College Awards Posthumous Degree to Anna Howard Shaw at Commencement

May 14, 2014

The Rev. Dr. Anna Howard Shaw, former president of the National American Woman Suffrage Association (NAWSA), was posthumously awarded an honorary doctorate from Albion College, her alma mater, during the College's May 10 Commencement exercises.

"Anna Howard Shaw is an important figure in American history, and in Albion history," Albion College Interim President Mike Frandsen noted. "We owe a debt of gratitude to Dr. Trisha Franzen for reminding us of that through her new biography of Shaw. With that inspiration, the College chose to recognize Dr. Shaw's achievements, perhaps something we should have done long ago."

A Michigan pioneer girl who put herself through college, seminary and medical school, Shaw (1847-1919) rose to the national stage as an eloquent champion for universal suffrage. A protégé of Susan B. Anthony, Shaw expanded NAWSA's influence by targeting college-aged women and working women to join. The thousands of speeches Shaw made across the country advocating for women’s right to vote were critical in obtaining final passage of the 19th amendment.
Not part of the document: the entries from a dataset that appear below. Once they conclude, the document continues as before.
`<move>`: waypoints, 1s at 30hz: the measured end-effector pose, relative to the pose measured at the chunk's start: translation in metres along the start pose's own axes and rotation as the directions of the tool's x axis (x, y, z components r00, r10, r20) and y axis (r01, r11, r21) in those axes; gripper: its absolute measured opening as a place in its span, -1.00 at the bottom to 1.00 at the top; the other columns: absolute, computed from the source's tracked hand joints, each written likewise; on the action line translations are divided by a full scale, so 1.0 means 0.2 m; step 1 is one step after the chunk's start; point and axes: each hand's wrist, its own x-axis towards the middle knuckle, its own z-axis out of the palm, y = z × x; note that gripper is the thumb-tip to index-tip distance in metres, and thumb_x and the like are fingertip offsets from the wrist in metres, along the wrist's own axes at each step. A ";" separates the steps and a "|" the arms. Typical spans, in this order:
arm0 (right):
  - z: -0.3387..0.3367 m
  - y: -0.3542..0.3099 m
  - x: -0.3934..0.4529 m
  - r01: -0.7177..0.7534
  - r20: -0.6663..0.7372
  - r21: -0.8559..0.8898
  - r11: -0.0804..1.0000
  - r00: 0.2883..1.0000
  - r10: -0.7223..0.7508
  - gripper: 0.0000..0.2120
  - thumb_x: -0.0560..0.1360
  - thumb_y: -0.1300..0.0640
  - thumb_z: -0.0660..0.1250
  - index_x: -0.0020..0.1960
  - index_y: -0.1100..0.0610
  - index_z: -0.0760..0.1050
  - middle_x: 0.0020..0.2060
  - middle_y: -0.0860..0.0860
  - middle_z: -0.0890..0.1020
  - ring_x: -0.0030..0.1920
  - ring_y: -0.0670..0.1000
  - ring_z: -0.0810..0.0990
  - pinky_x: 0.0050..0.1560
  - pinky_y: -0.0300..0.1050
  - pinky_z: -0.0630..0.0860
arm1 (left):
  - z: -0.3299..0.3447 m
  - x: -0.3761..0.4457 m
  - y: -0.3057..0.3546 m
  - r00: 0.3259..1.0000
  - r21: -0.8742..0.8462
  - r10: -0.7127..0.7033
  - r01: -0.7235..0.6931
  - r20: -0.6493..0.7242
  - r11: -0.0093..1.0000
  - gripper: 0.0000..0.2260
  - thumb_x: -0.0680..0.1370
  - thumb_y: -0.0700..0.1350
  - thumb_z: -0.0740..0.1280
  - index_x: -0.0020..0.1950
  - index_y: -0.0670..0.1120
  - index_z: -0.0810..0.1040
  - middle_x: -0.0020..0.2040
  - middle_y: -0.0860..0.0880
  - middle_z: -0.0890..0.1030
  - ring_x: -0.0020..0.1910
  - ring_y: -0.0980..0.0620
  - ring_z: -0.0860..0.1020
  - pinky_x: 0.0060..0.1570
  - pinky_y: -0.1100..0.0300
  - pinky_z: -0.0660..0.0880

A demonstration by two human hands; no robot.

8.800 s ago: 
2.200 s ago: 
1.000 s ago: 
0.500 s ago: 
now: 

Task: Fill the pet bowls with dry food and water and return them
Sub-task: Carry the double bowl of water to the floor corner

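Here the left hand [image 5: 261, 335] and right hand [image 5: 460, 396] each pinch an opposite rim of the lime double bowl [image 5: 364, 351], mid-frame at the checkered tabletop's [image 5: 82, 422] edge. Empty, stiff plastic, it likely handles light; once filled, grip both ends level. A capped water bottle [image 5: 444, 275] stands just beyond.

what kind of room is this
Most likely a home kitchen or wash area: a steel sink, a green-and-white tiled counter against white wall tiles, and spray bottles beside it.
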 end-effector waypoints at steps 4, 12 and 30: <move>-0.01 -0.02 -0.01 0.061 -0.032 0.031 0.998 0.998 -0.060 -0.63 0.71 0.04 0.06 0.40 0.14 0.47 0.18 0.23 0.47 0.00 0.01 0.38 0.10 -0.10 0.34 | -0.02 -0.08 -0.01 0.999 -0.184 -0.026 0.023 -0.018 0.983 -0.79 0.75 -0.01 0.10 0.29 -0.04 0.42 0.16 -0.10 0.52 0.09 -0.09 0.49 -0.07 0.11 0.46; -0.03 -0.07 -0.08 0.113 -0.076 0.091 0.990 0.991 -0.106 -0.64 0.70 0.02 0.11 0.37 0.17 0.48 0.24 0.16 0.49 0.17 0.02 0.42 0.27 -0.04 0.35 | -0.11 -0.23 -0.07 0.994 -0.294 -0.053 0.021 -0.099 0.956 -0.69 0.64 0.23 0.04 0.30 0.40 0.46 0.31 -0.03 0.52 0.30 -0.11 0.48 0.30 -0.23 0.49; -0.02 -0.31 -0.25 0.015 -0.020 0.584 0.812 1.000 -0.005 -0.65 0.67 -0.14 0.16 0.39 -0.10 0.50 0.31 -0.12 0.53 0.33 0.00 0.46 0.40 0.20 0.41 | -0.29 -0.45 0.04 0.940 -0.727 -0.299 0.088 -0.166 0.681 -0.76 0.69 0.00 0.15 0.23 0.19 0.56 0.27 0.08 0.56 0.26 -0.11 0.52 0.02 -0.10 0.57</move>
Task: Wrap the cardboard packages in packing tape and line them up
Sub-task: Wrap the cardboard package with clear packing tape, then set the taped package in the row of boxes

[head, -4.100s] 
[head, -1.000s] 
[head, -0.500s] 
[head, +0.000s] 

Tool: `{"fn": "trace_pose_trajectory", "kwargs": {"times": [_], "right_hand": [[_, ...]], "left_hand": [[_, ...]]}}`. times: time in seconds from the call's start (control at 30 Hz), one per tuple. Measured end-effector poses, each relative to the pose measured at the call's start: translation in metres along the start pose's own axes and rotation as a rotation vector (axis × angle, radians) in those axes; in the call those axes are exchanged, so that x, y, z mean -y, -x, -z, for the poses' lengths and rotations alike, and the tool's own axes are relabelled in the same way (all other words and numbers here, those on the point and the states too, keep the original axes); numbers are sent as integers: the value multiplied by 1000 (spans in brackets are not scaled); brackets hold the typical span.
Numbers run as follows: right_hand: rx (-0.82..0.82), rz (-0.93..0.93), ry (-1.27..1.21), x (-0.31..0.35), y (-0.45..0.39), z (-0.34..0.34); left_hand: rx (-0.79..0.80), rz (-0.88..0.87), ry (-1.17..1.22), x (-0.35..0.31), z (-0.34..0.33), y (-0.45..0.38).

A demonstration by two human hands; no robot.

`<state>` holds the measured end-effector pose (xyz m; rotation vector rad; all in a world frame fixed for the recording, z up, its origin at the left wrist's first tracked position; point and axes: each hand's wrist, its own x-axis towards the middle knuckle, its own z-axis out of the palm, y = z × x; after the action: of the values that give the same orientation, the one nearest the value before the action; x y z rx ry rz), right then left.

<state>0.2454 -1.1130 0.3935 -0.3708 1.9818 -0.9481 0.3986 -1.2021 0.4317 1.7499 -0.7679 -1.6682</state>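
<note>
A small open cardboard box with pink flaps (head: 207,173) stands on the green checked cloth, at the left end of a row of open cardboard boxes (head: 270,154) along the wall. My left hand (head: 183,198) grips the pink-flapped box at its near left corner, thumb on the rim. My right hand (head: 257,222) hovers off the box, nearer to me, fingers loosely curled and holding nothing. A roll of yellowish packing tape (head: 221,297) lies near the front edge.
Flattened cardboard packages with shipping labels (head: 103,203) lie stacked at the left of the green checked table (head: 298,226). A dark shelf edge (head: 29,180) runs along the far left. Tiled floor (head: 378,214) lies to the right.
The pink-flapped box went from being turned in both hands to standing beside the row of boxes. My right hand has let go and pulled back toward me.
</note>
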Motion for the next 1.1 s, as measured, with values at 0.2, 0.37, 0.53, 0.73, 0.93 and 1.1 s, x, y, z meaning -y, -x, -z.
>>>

Anna Howard Shaw: The Work of Woman Suffrage, by Trisha Franzen (2014)Shaw also headed President Woodrow Wilson's Women's Committee of the Council of National Defense, earning her the first Distinguished Service Medal awarded to a woman. She toured on behalf of the League of Nations with former President William Howard Taft. Eleanor Roosevelt was a public admirer of Shaw's achievements, and the U.S. Navy named a Liberty cargo ship in Shaw's honor during World War II.

Albion College women's and gender studies professor Trisha Franzen is the author of the definitive 2014 biography Anna Howard Shaw: The Work of Woman Suffrage (University of Illinois Press; cover pictured at right). Franzen accepted the honorary doctor of humane letters degree on Shaw's behalf during the Commencement ceremony.

Franzen’s biography casts a new light on Shaw and her achievements.

"Anna Howard Shaw was far ahead of her times," Franzen said. "She led her life as if she already had all the rights that she was fighting to extend to all women. Only by reintegrating the lessons from Shaw's life into women's history, and U.S. history, can we understand the barriers women faced then and since, and the resourcefulness women have employed to create their own opportunities."